## GOAL OF THE EXERCISE
The lines below, beginning at the one that contains "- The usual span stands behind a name" and ending at the last, are to be retyped exactly.

## INPUT DATA
════════

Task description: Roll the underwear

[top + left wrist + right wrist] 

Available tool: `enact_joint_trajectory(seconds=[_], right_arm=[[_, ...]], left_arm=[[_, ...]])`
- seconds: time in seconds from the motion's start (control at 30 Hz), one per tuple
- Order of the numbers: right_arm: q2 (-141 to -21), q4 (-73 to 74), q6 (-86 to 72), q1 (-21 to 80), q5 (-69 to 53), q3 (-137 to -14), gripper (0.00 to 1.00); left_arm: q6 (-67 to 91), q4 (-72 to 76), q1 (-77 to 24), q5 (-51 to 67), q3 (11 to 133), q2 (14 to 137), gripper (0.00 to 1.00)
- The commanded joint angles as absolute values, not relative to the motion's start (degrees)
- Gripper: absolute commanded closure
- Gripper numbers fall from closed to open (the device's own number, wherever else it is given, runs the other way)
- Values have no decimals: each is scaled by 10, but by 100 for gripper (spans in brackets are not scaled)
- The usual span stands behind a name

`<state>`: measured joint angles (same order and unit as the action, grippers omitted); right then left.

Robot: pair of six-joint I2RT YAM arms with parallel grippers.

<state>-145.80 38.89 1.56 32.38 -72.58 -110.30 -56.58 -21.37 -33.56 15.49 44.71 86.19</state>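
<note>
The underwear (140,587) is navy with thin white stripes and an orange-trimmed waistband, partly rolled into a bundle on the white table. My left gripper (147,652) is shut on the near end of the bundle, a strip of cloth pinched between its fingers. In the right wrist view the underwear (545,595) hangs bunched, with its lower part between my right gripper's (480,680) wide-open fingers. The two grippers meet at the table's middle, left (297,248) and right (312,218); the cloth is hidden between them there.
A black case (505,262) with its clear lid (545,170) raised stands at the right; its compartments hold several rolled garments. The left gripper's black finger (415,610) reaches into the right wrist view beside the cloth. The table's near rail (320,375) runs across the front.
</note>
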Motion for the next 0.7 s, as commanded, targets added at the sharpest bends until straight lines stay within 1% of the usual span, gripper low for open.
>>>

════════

## RESULT FOR THIS EXERCISE
- The usual span stands behind a name

`<state>`: measured joint angles (same order and unit as the action, grippers omitted); right then left.

Robot: pair of six-joint I2RT YAM arms with parallel grippers.

<state>-145.80 38.89 1.56 32.38 -72.58 -110.30 -56.58 -21.37 -33.56 15.49 44.71 86.19</state>
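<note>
The underwear (140,587) is navy with thin white stripes and an orange-trimmed waistband, partly rolled into a bundle on the white table. My left gripper (147,652) is shut on the near end of the bundle, a strip of cloth pinched between its fingers. In the right wrist view the underwear (545,595) hangs bunched, with its lower part between my right gripper's (480,680) wide-open fingers. The two grippers meet at the table's middle, left (297,248) and right (312,218); the cloth is hidden between them there.
A black case (505,262) with its clear lid (545,170) raised stands at the right; its compartments hold several rolled garments. The left gripper's black finger (415,610) reaches into the right wrist view beside the cloth. The table's near rail (320,375) runs across the front.
</note>
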Motion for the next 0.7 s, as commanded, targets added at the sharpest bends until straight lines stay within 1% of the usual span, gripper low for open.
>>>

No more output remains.